18 U.S.C. § 3553(a)(6) obligates the district court to consider, at sentencing, "the need to avoid unwarranted sentence disparities among defendants with similar records who have been found guilty of similar conduct." Native Americans convicted of assault in Indian country under the Major Crimes Act face higher sentences under federal law than they would under state law. Because of the Act's conferral of federal jurisdiction over certain crimes within Indian country, the Act disproportionately affects Native Americans. Can a sentencing court consider this disproportionate effect when sentencing a Native American person convicted under the Act?

Nope---at least not under Section 3553(a)(6). So said the Tenth Circuit in United States v. Begay, citing binding Circuit precedent holding that the purpose of Section 3553(a)(6) is to prevent disparities among federal defendants, period.

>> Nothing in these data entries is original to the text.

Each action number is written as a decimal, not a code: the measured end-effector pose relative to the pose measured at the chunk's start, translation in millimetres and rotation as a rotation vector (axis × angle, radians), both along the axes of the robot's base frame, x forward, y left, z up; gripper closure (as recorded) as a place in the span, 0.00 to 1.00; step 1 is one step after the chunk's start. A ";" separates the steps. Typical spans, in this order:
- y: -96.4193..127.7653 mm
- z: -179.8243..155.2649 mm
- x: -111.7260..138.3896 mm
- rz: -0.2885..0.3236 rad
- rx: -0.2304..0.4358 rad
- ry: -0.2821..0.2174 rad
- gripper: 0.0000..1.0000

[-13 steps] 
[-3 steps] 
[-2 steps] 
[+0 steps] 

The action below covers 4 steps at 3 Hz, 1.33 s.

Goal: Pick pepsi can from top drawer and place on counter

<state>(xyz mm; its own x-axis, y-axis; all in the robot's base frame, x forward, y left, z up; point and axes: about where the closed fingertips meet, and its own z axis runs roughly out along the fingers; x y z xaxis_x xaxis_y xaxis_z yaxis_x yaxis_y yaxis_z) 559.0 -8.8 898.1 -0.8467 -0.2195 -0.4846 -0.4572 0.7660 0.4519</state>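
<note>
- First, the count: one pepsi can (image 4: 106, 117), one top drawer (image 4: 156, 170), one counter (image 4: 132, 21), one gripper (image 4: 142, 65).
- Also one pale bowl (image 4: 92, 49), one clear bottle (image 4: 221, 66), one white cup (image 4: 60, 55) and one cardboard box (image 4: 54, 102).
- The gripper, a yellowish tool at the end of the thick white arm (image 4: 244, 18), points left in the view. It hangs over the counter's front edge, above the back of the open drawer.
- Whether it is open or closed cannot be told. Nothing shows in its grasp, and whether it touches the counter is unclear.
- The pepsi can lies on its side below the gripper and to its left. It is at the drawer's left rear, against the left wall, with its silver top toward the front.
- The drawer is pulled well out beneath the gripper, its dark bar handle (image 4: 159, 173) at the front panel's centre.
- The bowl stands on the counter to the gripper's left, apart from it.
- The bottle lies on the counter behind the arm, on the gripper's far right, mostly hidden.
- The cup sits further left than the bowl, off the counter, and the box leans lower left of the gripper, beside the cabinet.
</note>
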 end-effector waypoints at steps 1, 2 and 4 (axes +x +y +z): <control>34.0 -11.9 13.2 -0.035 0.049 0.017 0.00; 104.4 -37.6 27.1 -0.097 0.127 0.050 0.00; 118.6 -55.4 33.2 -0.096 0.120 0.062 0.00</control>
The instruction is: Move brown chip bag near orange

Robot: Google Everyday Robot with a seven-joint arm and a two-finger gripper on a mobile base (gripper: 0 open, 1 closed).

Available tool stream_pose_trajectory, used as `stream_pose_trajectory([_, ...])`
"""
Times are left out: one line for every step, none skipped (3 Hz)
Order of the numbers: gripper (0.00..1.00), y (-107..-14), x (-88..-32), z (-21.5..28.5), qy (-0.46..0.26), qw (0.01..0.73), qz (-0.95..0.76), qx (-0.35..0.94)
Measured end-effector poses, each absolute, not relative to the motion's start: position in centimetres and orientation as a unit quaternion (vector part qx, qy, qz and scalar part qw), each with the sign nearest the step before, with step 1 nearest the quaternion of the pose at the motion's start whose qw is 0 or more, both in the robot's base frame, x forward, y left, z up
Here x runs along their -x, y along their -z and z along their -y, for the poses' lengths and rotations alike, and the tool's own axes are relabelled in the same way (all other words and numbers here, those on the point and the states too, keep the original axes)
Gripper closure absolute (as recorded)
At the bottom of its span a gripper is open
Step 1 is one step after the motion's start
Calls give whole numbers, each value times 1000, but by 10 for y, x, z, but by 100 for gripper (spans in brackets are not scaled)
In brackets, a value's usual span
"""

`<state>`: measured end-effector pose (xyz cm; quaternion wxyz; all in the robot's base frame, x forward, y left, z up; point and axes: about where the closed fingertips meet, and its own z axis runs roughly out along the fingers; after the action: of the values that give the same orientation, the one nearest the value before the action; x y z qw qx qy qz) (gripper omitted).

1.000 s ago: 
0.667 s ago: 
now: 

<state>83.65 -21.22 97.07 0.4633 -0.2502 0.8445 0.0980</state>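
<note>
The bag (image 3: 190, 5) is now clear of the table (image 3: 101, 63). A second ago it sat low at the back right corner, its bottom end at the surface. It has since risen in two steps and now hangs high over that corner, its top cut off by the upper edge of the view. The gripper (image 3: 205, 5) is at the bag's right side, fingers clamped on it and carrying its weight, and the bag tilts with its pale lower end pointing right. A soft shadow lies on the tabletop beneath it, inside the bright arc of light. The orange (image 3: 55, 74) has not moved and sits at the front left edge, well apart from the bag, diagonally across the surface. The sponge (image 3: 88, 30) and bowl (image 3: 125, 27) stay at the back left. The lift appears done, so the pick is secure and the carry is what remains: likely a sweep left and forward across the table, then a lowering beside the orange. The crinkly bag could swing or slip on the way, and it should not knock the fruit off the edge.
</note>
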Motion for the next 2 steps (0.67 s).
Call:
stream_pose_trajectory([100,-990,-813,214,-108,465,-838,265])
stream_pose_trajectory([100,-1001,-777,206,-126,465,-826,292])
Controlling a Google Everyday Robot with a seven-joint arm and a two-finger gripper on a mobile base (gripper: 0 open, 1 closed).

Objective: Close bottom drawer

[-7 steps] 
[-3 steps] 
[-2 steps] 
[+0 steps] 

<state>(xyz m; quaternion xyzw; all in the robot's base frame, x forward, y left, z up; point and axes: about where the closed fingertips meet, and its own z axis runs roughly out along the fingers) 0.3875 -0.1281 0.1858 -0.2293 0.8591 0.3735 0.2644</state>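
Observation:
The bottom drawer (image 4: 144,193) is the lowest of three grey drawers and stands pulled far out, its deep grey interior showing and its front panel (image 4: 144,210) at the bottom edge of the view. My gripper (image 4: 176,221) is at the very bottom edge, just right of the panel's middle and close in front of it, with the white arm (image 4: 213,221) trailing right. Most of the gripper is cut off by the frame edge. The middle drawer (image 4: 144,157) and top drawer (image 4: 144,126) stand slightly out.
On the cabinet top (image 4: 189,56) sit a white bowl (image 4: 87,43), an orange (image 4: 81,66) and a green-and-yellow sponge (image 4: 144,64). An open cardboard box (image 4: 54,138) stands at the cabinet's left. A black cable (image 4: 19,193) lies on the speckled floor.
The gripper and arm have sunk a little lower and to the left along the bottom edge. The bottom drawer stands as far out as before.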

BUT the Tenth Circuit suggested that the disparity at issue in Begay might be relevant to other sentencing factors, or even the basis for an equal-protection argument. Alas, counsel for Mr. Begay did not sufficiently raise or argue these other bases for considering the disparity in his case. Sentence affirmed.

Sentencing: substantial risk of death or serious bodily injury, § 2K1.4(a)(1)(A)

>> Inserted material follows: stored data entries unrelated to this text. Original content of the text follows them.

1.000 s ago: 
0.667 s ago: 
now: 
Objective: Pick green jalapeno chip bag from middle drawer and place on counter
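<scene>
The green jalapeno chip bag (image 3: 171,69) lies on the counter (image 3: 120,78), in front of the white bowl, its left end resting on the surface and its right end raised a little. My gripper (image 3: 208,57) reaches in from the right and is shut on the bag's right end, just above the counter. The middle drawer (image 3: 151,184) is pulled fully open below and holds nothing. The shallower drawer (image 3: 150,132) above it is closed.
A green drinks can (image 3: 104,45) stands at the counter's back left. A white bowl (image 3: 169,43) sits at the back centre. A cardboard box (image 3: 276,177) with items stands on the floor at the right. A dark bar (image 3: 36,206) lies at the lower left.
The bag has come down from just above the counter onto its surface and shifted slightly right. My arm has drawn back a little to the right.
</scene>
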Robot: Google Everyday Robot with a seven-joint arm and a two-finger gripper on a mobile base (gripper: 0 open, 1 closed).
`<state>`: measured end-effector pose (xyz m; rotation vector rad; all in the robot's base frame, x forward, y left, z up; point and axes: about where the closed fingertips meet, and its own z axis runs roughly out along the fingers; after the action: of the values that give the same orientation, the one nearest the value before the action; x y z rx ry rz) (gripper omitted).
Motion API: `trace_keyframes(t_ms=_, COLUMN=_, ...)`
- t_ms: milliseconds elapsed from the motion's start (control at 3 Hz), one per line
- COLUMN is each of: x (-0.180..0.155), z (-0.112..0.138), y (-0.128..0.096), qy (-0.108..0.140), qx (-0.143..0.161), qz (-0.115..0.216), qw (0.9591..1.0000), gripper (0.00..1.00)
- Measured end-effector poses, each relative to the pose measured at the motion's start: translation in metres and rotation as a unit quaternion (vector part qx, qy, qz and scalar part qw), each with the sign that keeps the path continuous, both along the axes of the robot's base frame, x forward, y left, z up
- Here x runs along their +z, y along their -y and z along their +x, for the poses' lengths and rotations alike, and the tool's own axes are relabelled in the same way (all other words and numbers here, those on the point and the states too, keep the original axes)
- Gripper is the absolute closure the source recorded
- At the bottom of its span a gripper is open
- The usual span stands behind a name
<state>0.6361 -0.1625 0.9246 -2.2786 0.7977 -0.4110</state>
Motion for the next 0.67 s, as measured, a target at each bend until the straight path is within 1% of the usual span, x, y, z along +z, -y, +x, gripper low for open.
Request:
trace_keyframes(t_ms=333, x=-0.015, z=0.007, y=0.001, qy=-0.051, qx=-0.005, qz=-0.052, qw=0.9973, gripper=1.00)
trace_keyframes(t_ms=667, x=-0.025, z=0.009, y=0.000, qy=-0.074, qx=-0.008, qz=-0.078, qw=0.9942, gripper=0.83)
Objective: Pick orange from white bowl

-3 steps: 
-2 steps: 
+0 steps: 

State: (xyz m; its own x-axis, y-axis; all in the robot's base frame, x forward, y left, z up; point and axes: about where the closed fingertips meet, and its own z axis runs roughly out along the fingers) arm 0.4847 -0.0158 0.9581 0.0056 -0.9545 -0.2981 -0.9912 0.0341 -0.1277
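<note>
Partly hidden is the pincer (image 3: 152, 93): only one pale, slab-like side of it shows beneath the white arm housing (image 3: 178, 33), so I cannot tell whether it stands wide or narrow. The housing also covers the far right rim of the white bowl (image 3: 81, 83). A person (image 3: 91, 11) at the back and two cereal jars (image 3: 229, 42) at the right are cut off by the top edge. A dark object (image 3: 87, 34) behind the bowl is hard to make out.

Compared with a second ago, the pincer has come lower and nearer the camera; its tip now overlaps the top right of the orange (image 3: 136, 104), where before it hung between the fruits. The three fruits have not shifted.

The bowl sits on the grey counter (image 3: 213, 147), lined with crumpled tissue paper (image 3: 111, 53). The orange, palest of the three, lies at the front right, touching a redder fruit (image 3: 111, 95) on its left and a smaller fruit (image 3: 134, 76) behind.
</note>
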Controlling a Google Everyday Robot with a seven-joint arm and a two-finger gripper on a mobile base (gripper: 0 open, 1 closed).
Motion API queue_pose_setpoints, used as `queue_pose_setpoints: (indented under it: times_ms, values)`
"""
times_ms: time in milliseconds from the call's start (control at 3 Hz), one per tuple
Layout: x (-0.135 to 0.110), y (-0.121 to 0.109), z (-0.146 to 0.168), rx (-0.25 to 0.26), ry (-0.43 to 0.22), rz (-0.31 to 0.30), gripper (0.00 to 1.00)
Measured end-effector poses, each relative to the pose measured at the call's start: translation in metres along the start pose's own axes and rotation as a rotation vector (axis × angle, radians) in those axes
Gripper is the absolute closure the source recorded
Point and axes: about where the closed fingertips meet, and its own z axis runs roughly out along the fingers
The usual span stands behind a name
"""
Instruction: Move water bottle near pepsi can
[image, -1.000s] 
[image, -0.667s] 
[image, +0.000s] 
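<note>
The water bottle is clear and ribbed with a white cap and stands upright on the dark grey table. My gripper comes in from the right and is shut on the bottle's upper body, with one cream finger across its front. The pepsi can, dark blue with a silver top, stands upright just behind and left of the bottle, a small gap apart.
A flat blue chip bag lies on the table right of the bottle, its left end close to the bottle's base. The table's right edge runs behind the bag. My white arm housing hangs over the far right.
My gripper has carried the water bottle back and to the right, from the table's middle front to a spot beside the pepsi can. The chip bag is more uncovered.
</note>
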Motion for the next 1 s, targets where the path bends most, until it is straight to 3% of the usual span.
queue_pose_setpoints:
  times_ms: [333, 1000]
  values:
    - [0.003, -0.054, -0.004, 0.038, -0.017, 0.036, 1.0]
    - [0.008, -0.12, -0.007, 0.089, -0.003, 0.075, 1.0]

This guideline requires an actual risk, not just an intended one. But the district court found an actual risk here, and so Mr. Ansberry's base-offense level stands. United States v. Ansberry.

Sentencing: terrorism enhancement, § 3A1.4

"[F]or a § 3A1.4 terrorism enhancement based on the defendant’s retaliation against government conduct to apply, the conduct retaliated against must objectively be government conduct." United States v. Ansberry (emphasis added) (in other words, it is not enough that the defendant subjectively believed the conduct was government conduct).

Sentencing: official victim enhancement, § 3A1.2(a)

This enhancement may only be based on "facts immediately related to the offense of conviction," and not on broader relevant conduct. United States v. Ansberry. The government charged Mr. Ansberry with using or attempting to use a weapon of mass destruction against any person or property. But Mr. Ansberry only pleaded guilty to attempting to use the WMD against property. An offense against government property does not automatically victimize government employees.